* Assignment:
Pictures should be left out when the listing below is repeated word for word.

* Supplied material:

>>>

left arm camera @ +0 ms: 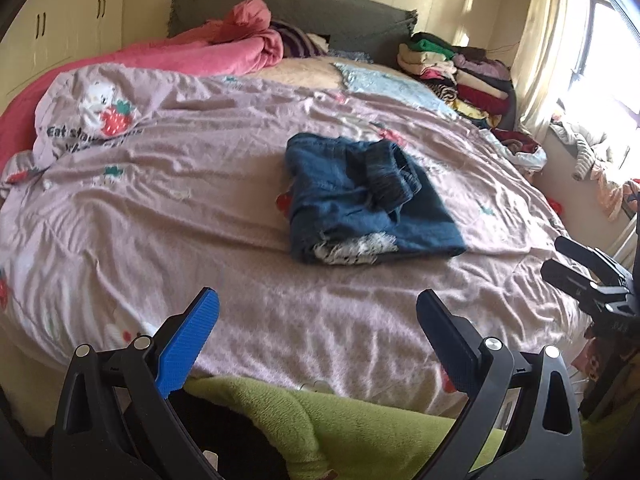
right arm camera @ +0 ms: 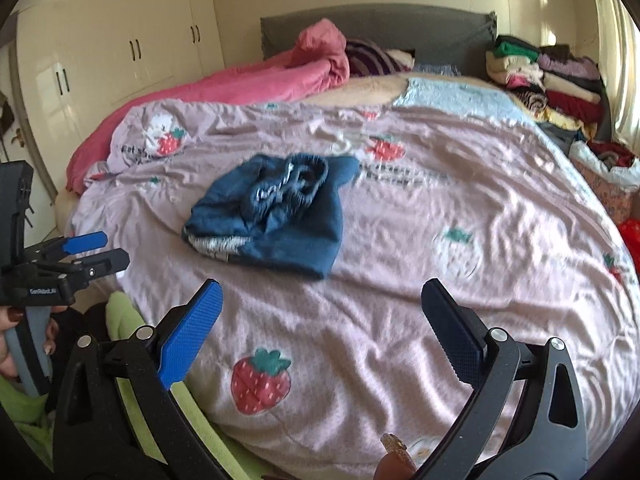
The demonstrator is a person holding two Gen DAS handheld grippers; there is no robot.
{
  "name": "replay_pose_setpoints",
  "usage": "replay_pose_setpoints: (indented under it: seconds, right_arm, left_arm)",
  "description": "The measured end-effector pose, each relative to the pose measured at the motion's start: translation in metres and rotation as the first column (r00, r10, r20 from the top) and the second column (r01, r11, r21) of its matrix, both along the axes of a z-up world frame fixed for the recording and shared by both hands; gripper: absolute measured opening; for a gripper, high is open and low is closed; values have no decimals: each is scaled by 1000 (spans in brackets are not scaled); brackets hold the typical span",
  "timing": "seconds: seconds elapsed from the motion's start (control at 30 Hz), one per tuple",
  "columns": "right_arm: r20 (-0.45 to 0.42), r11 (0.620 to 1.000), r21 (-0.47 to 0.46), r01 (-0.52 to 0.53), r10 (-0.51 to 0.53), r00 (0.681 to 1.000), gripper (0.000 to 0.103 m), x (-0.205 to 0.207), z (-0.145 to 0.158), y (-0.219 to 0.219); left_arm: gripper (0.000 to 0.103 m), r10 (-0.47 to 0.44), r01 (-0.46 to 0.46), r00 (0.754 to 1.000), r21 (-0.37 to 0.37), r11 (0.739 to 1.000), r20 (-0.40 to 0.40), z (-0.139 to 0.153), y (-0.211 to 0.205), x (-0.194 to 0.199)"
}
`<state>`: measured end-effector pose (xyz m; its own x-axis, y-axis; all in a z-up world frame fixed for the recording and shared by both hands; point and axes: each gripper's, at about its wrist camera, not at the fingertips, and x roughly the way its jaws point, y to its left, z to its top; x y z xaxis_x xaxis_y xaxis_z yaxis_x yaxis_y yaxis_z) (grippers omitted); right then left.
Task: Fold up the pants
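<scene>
Your left gripper (left arm camera: 318,338) hangs over the near edge of the bed with its fingers spread wide and nothing between them, and your right gripper (right arm camera: 322,330) is the same, wide apart and empty. The pants (left arm camera: 366,204) lie folded into a blue denim bundle on the pink strawberry bedspread (left arm camera: 200,200), about mid-bed and well apart from both grippers, with the waistband bunched on top and a frayed pale patch at the near edge. A pink blanket (left arm camera: 224,50) lies at the far left, and a pile of folded clothes (left arm camera: 460,68) sits far right
</scene>
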<state>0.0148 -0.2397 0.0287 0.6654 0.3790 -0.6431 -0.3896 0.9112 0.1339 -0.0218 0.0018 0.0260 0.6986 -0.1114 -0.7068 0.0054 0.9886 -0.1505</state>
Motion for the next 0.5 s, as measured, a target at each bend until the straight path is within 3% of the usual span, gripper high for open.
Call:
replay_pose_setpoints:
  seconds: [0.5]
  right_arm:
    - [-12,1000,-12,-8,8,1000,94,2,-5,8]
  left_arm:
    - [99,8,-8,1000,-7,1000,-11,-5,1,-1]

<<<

* Output of the exercise:
left arm camera @ +0 ms: 
right arm camera @ +0 ms: 
The demonstrator is a person holding two Gen DAS handheld grippers; there is no robot.
{
  "name": "replay_pose_setpoints",
  "usage": "replay_pose_setpoints: (indented under it: seconds, right_arm, left_arm)",
  "description": "The measured end-effector pose, each relative to the pose measured at the motion's start: translation in metres and rotation as the first column (r00, r10, r20 from the top) and the second column (r01, r11, r21) of its matrix, both along the axes of a z-up world frame fixed for the recording and shared by both hands; gripper: absolute measured opening; for a gripper, high is open and low is closed; values have no decimals: each is scaled by 1000 (spans in brackets are not scaled); brackets hold the typical span",
  "timing": "seconds: seconds elapsed from the motion's start (control at 30 Hz), one per tuple",
  "columns": "right_arm: r20 (-0.45 to 0.42), r11 (0.620 to 1.000), r21 (-0.47 to 0.46), r01 (-0.52 to 0.53), r10 (-0.51 to 0.53), r00 (0.681 to 1.000), gripper (0.000 to 0.103 m), x (-0.205 to 0.207), z (-0.145 to 0.158), y (-0.219 to 0.219); left_arm: gripper (0.000 to 0.103 m), r10 (-0.47 to 0.44), r01 (-0.46 to 0.46), r00 (0.754 to 1.000), r21 (-0.37 to 0.37), r11 (0.739 to 1.000), r20 (-0.40 to 0.40), z (-0.139 to 0.153), y (-0.211 to 0.205), x (-0.194 to 0.199)"
}
`<state>`: measured end-effector pose (xyz m; its own x-axis, y-axis; all in a z-up world frame fixed for the recording and shared by both hands; point and axes: each gripper's, at about its wrist camera, not at the fingertips, and x roughly the way its jaws point, y to its left, z to its top; x y z xaxis_x xaxis_y xaxis_z yaxis_x yaxis_y yaxis_z) (grippers omitted); right then left.
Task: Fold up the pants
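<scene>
Your left gripper (left arm camera: 318,338) hangs over the near edge of the bed with its fingers spread wide and nothing between them, and your right gripper (right arm camera: 322,330) is the same, wide apart and empty. The pants (left arm camera: 366,204) lie folded into a blue denim bundle on the pink strawberry bedspread (left arm camera: 200,200), about mid-bed and well apart from both grippers, with the waistband bunched on top and a frayed pale patch at the near edge. A pink blanket (left arm camera: 224,50) lies at the far left, and a pile of folded clothes (left arm camera: 460,68) sits far right
</scene>
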<state>0.0148 -0.2397 0.0287 0.6654 0.3790 -0.6431 -0.3896 0.9112 0.1339 -0.0218 0.0018 0.0260 0.6986 -0.1114 -0.7068 0.0054 0.9886 -0.1505</state>
Motion for the next 0.5 s, as measured, a target at each bend until the straight path is within 3% of the usual span, gripper high for open.
Call:
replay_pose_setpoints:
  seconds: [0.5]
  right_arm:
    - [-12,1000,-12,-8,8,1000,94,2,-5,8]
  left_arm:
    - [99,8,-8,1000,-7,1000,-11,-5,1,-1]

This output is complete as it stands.